Je ne voyais pas quel sujet de conversation pourrait intéresser un chat des rues.

— Mon cher, soit tu t’en sors, soit tu plonges. Avec tous les petits malins qui s’amusent à botter le cul aux chats, et tous les chauffards, on n’a pas intérêt à avoir la trouille. Mais je me débrouille. Et toi ?

— Moi ? Plutôt bien, merci.

Il me toisa de la tête aux pieds.

— On t’a flanqué une belle raclée, mon vieux.

— Ça se voit tellement ?

— Plutôt. Mais tu lui as rendu la pareille, hein ?

— Heu…

— Même pas une modeste riposte ? s’étonna-t-il.

— Qu’est-ce que ça peut te foutre, chat de merde !

— Aïe, sale affaire ! Enragé et pas un coup donné. Sale affaire. Écoute, dit-il compréhensif, moi aussi j’ai connu ça, mais ce n’est pas grave. Les bagarres pour les sacs d’ordures font partie du métier de félin, et par-dessus le marché, avec la crise il y a beaucoup de concurrence du côté des humains…

Je marchais lentement et le chat était toujours à mes côtés.

— Et ton dîner ? demandai-je.

— Il y a plus de sacs-poubelles que de journées. Par contre, ils sont rares, ceux qui s’arrêtent pour tailler une bavette.

— Peut-être qu’ils n’osent pas…

— Allons donc. C’est plutôt qu’ils ne me voient pas. Ils se regardent le nombril et ne voient qu’un chat qui fouille dans les poubelles. Si tu es petit, ils murmurent “le pauvre” ou te balancent un coup de latte, ou les deux à la fois. Et ils poursuivent leur chemin. Qui peut s’intéresser à un foutu chat des rues ?

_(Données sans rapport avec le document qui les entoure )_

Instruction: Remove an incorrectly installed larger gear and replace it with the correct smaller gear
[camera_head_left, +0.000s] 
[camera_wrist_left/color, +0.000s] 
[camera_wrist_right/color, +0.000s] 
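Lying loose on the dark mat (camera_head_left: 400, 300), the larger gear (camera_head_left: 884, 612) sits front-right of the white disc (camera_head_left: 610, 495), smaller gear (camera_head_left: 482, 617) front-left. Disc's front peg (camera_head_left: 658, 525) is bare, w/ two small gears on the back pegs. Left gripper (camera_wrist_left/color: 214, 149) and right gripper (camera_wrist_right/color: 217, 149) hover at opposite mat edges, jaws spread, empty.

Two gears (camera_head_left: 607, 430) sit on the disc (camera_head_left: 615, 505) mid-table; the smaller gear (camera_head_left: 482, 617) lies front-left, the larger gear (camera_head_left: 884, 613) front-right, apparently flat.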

— Quelqu’un que je connais, dis-je en pensant à Lidia. Elle les récupère, leur donne à manger, les emmène chez le vétérinaire…

— Et finit par les castrer, conclut-il d’un air sceptique. Méfie-toi des femmes trop compréhensives, Nicolás. Elles sont émues par les rebelles, mais elles cherchent à les domestiquer…

— Je ne suis pas un rebelle. Je suis un…

— Un crétin. Je le sais, Nicolás. J’en saisis le sens, mais pas la signification exacte. Mais ça sonne bien : cré-tin.

J’étais vexé.

— Comment tu sais mon nom ?

— C’est toi qui l’as dit, c’est aussi toi qui as dit que tu étais un crétin. Tu parlais tout seul pendant que je dînais et j’ai eu de la peine…

La goutte qui faisait déborder le vase.

— Mais enfin, chat de merde ! De la peine pour moi ? Je suis un professionnel. Je mange ce que je gagne, je n’ai pas besoin de faire les poubelles !

Il ne se troubla pas.

— Que veux-tu que j’y fasse ? Que je mette une cravate et que je m’achète un ulcère ? Je suis un chat des rues, pas un apprenti raté…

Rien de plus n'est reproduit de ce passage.